One of the general approaches for speaker adaptation is fine-tuning the whole or part of a well-trained multi-speaker TTS model with a few adaptation data [7]. Some works explore how to better adapt the pre-trained model to the target speaker, such as AdaSpeech series [8, 9, 10]. These methods are proven to achieve considerable adaptation performance, but with some drawbacks: (i) certain adaptation time and trainable parameters are required for each new target speaker; (ii) voice quality drops quickly when the adaptation data is less than 10 sentences [8]; (iii) adaptation performance can be affected by low-quality speeches of the target speaker, resulting in poor intelligibility and prosody of synthesized speech.
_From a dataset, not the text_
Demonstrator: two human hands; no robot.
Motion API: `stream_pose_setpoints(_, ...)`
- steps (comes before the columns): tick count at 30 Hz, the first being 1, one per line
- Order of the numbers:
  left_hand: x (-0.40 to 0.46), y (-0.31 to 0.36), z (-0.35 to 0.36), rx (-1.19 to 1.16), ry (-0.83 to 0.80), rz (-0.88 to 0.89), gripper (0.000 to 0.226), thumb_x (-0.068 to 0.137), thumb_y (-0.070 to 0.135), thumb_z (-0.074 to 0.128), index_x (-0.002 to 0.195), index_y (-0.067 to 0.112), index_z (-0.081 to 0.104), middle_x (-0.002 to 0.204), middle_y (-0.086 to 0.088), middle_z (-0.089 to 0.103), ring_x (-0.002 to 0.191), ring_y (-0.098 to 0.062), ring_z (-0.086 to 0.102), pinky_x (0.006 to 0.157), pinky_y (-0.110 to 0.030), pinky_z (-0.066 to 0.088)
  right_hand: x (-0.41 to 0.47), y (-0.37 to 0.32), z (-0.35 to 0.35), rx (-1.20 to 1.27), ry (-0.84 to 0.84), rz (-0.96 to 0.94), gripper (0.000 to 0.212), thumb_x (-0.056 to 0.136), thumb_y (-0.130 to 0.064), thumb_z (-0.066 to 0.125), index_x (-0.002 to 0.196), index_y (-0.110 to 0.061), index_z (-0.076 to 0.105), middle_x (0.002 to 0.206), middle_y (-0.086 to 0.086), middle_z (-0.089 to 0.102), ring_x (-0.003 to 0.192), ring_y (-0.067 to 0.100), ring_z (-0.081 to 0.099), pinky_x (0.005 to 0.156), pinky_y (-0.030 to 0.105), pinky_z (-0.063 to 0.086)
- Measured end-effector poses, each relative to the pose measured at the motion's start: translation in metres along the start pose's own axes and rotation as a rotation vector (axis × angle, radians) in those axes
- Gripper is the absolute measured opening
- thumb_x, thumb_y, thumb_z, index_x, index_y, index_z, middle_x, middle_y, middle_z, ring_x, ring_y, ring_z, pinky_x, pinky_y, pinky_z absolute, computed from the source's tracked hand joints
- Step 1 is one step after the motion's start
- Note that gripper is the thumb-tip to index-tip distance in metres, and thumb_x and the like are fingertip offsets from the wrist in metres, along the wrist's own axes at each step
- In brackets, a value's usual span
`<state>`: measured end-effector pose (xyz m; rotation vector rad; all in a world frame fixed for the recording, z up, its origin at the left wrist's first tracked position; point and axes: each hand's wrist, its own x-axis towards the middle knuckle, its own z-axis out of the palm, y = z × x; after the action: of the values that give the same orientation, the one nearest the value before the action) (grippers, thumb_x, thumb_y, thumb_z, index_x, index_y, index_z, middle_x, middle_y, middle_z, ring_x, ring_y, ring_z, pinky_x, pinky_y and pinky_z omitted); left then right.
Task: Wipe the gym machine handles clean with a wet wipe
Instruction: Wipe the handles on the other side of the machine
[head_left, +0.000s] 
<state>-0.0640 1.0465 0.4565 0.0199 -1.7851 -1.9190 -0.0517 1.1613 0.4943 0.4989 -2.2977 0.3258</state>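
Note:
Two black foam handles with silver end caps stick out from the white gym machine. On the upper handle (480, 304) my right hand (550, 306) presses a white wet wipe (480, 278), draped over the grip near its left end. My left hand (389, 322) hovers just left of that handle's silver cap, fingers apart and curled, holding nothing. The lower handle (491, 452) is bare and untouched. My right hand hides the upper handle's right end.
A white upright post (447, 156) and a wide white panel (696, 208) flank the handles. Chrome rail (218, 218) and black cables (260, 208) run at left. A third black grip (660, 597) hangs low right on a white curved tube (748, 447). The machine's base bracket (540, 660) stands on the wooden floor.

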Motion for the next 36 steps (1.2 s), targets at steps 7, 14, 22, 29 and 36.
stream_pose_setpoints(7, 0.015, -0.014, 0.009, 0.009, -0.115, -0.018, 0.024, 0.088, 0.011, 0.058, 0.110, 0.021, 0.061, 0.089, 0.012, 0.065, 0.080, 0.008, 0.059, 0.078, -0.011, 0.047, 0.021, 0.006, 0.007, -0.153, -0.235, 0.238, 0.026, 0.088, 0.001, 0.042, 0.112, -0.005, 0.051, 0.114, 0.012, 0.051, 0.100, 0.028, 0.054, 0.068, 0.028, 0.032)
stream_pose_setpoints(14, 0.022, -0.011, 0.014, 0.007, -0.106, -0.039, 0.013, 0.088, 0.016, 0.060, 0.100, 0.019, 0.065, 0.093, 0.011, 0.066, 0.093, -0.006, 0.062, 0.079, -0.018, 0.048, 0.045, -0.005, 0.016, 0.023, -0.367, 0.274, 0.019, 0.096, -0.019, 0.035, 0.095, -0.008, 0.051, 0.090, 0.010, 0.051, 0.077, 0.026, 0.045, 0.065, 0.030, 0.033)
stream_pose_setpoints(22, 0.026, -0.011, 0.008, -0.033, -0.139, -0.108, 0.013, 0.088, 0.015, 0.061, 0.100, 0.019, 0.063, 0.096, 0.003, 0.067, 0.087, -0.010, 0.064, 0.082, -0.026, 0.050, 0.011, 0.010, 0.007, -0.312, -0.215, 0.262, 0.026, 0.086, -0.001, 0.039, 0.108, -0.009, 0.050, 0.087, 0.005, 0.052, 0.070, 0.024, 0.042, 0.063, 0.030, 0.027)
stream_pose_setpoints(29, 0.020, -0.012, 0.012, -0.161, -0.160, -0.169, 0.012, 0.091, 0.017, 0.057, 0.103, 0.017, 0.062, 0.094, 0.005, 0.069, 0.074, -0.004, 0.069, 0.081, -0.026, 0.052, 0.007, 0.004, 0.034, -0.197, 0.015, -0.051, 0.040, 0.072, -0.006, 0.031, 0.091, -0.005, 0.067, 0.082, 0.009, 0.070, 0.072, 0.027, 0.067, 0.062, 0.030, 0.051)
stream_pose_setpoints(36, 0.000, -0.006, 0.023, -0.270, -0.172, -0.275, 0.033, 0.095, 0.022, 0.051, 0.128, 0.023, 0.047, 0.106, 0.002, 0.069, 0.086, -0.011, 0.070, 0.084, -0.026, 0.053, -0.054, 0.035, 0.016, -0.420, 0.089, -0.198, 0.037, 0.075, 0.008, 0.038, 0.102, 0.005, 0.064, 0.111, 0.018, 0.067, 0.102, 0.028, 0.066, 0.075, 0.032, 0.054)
To avoid the problems of directly adapting pre-trained models, another line is to leverage a speaker encoder to extract the speaker embedding from reference speech to model speaker identity in TTS. This approach is also called zero-shot speaker adaptation, since it can clone an unseen speaker’s voice by using the speaker embedding only, without any adaptation time and parameters. In this connection, it is necessary to explore constructing a better speaker identity representation space to improve the generalization of speaker representation and its adaptability to acoustic models. Some researches draw on transfer learning, such as x-vectors from speaker verification tasks [11, 12, 13]. Others focus on training an encoder network jointly with acoustic models, like using global speaker embeddings (GSEs) [14] or variational autoencoder (VAE) [15, 16]. These methods can clone the overall timbre or speaking style of the reference speech well and make real-time inference for an arbitrary speaker without fine-tuning.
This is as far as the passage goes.